Irgendwie beneidete er ihn fast schon. Entweder der Junge war ohne jegliche Gefühle geboren worden, oder er beherrschte es so perfekt, sie zu verbergen, dass es exakt so wirkte. Bestimmt hatte er auch keine Probleme damit einen anderen schamlos auszunutzen und ihm Liebe vorzuheucheln. Es war bestimmt viel einfacher ohne Gefühlsregung zu leben.
Gedankenverloren malte Harry mit seiner Feder Kringel auf die Schreibunterlage, die sich sofort wieder selbst reinigte. Mit der angebrochenen Viertelstunde konnte er kaum noch etwas produktives anfangen, alles was er noch tun konnte war zu warten, dass endlich der magisch verstärkte Gong durch das Gebäude hallte und damit den Feierabend verkündete.
Zwölf ziemlich lange Minuten später schrillte endlich der ersehnte Klang durch sein Büro. Harry sprang von seinem Stuhl auf, tauschte den leichten schwarzen Umhang, den er zur Arbeit anhatte gegen ein Modell aus etwas dickerem Stoff aus und faltete den abgelegten zu einem Paket, das er verkleinerte und in seine Aktentasche steckte.
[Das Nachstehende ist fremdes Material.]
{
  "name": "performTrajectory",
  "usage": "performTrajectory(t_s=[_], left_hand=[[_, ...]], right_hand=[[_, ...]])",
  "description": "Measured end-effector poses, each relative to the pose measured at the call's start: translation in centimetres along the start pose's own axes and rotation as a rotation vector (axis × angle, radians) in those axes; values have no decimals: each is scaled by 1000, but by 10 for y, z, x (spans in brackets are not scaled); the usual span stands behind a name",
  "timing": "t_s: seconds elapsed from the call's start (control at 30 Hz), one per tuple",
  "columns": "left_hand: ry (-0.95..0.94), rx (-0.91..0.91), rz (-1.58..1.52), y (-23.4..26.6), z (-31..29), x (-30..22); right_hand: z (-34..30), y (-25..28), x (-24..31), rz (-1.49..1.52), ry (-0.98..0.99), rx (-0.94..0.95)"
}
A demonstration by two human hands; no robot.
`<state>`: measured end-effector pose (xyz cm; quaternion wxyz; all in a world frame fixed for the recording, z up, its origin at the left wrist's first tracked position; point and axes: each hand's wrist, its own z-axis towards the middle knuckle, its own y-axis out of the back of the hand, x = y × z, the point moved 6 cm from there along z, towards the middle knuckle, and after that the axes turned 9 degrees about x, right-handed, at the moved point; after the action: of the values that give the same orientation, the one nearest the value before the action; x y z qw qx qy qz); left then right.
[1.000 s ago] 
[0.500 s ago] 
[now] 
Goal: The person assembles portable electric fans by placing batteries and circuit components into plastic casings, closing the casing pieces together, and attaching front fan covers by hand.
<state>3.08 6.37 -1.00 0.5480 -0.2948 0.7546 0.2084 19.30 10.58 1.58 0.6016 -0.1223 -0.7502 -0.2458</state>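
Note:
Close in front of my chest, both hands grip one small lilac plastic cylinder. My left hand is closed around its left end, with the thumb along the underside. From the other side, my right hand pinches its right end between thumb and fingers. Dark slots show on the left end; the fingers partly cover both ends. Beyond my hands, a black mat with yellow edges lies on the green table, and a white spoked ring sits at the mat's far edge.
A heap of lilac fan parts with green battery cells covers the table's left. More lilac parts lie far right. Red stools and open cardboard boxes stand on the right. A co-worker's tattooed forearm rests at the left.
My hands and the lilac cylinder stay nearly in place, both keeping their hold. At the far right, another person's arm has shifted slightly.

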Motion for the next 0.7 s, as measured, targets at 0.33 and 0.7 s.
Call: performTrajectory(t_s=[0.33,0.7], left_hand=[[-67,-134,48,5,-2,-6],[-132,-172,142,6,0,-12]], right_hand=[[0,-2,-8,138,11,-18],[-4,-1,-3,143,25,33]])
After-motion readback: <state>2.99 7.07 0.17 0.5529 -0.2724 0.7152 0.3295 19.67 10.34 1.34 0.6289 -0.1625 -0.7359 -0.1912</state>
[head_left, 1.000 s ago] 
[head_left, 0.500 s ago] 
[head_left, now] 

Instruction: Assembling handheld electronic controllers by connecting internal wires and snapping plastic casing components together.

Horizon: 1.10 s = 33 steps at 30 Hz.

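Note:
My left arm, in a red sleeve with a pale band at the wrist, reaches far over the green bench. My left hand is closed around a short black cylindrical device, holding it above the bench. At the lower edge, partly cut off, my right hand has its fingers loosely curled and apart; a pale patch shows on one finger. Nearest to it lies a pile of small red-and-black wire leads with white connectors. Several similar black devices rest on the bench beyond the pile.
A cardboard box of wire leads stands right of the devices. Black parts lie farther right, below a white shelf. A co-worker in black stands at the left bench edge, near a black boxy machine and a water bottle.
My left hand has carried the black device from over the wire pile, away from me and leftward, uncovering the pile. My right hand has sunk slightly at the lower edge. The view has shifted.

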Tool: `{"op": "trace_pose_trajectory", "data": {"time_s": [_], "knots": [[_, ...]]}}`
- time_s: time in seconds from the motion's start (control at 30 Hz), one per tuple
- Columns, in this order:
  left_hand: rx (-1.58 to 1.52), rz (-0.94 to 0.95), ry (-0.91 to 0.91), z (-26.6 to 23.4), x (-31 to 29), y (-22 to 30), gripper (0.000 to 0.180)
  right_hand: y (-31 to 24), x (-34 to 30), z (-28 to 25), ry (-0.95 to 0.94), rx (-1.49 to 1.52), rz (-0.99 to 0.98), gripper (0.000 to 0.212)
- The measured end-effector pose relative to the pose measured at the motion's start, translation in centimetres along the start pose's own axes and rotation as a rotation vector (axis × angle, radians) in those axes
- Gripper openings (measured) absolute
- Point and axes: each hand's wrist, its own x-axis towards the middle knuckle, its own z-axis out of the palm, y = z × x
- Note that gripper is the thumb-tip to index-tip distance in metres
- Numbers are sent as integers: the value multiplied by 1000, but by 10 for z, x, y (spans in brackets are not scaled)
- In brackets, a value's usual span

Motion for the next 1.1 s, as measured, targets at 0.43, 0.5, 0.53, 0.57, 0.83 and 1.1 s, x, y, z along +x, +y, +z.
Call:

Er verlies das Gebäude durch den Haupteingang, in dem gerade reger Betrieb herrschte und trat hinaus in das trübe Herbstwetter. Auch wenn es ein wenig kühl war, die frische Luft tat ihm gut wieder einen etwas klareren Kopf zu bekommen. Gierig sog er sie in Lungen, schloss kurz die Augen.
"Welch angenehme Überraschung, dich hier zu treffen, Potter.", drang eine wohl bekannte Stimme an sein Ohr. Harry öffnete die Augen. Sein Herzschlag setzte vor Schreck ein paar Schläge aus.